The slide — which extends a selloff that began in October — comes amid broader risk-off sentiment across global markets after President Donald Trump announced plans to raise global tariffs to 15%, a move that unsettled investors and weighed on equities and other higher-risk assets.

“President Trump’s decision to raise global tariffs to 15% rattled risk assets broadly, and Bitcoin moved with them,” said Rachael Lucas, crypto analyst at BTC Markets. “Despite the ‘digital gold’ narrative, Bitcoin continues to trade as a risk asset. When macro fear spikes, capital rotates toward traditional safe havens. Bitcoin is not there yet.”

Read more here.

Hims & Hers (HIMS) reported lower profits in the fourth quarter compared with a year ago, sending the stock down more than 5% in premarket trading.

The telehealth and drug platform reported earnings per share of $0.08, beating Wall Street estimates for $0.05 but falling from $0.11 per share a year ago, according to S&P Global Market Intelligence.
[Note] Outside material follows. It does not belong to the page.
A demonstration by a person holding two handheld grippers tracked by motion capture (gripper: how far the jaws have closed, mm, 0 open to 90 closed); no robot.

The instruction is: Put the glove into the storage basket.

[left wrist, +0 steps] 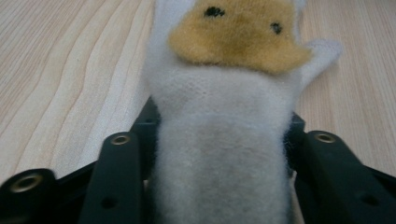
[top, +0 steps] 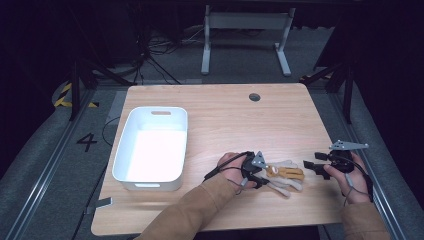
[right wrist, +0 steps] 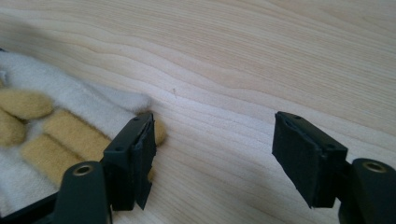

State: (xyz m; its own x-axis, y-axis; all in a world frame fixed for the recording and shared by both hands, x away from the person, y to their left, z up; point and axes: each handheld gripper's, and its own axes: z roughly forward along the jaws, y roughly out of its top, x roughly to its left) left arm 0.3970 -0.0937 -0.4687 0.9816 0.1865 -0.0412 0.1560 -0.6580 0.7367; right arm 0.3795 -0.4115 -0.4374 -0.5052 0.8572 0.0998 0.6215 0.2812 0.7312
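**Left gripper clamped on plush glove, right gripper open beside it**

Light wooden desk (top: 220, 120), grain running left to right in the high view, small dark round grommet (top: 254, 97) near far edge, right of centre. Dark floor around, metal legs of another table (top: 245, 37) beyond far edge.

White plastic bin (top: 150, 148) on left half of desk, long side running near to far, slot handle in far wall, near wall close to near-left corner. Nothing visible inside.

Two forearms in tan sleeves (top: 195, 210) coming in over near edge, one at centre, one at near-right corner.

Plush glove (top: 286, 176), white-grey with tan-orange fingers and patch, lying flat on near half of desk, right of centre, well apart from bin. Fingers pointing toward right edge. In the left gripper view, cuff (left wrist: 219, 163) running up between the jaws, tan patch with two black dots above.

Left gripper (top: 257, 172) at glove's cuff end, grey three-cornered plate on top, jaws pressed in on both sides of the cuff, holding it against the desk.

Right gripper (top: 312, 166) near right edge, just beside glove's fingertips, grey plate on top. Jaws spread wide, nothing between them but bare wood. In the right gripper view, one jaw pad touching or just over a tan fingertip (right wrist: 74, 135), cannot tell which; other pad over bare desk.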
Revenue of $617.8 million was roughly in line with estimates.

One bright spot in the earnings release was Hims & Hers 2026 revenue forecast, which came in above estimates.

Reuters reports:

The company then ​reversed course ​on its plans ​after the U.S. Food ‌and Drug Administration said it would take action against manufacturers mixing ingredients to produce copies of GLP-1 drugs, referring it to the Department of Justice for potential violations ‌of federal law.
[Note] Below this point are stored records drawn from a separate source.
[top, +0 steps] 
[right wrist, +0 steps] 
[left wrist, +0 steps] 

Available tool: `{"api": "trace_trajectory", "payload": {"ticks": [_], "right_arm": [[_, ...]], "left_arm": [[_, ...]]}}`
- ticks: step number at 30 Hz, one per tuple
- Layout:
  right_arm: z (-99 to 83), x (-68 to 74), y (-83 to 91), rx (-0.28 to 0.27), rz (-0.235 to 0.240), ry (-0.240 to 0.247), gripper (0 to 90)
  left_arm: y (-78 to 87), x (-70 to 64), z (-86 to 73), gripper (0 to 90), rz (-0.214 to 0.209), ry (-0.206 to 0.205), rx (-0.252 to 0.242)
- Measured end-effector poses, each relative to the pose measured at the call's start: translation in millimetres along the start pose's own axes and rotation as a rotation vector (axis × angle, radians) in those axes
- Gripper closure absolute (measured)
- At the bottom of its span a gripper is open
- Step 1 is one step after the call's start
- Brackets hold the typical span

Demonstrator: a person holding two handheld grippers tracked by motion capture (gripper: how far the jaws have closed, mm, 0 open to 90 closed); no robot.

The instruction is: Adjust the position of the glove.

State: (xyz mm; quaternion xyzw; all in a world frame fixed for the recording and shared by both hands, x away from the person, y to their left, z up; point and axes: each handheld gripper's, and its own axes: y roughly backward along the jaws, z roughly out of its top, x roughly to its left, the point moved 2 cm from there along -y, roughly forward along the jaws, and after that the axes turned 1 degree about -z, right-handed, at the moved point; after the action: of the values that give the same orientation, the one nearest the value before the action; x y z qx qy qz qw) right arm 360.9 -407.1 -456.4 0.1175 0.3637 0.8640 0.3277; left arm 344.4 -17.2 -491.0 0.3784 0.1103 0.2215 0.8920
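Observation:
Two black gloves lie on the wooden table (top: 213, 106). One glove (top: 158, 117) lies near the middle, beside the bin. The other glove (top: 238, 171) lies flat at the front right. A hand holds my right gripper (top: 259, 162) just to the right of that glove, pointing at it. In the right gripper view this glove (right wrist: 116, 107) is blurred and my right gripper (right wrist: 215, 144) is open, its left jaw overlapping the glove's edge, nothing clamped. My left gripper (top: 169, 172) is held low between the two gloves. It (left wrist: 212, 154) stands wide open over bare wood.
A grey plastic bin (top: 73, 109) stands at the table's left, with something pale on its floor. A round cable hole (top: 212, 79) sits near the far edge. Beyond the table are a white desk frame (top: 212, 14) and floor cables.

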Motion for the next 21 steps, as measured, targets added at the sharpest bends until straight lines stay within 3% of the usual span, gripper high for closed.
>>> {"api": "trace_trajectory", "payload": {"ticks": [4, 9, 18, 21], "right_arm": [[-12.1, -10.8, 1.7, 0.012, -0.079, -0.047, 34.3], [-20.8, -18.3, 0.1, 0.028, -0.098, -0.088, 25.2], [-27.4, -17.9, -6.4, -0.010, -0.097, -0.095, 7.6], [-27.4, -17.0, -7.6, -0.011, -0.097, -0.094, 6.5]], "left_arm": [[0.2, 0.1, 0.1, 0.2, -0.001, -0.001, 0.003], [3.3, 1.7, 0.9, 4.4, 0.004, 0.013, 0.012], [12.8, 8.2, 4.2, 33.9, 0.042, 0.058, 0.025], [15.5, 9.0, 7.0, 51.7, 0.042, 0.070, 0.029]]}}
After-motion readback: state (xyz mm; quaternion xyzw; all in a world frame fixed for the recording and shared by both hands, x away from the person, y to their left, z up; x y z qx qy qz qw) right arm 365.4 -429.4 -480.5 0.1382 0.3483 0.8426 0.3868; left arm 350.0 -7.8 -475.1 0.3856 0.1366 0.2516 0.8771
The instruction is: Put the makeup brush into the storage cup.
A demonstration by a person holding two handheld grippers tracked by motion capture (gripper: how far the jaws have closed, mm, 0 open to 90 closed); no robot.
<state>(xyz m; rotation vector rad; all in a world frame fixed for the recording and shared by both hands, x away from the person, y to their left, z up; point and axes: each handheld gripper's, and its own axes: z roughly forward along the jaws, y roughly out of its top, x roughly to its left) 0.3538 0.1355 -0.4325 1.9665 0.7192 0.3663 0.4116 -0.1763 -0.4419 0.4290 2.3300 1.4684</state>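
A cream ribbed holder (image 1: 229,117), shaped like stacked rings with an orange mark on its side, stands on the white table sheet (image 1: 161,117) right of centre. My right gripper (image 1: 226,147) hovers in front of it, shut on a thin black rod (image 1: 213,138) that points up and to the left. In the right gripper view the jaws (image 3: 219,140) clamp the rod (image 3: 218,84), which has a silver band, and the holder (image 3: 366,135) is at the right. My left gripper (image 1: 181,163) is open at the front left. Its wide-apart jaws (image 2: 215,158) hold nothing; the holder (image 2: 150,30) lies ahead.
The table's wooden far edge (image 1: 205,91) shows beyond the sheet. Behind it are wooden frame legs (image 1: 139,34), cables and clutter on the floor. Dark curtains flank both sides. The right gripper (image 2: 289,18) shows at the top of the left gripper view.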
The company forecast ​2026 revenue to be ​in the ​range of $2.7 billion to $2.9 billion, compared ‌to estimates of $2.74 billion, ​as per ​data compiled by LSEG.

Read more here.

Bloomberg reports:

Anthropic is offering some current and former employees the ability to sell shares in the company at a valuation of about $350 billion, according to people familiar with the matter — allowing them to cash in at the level of a recent $30 billion fundraising.

The company has lined up $5 billion to $6 billion for the share sale, but the final amount will depend on how many eligible Anthropic employees opt to sell, said one of the people, who asked not to be identified because the information is private. The details have not been finalized and could still change.

Anthropic’s latest funding round, completed earlier this month, valued the company at $380 billion post-money, including the cash investors put in. Anthropic declined to comment on the new share sale.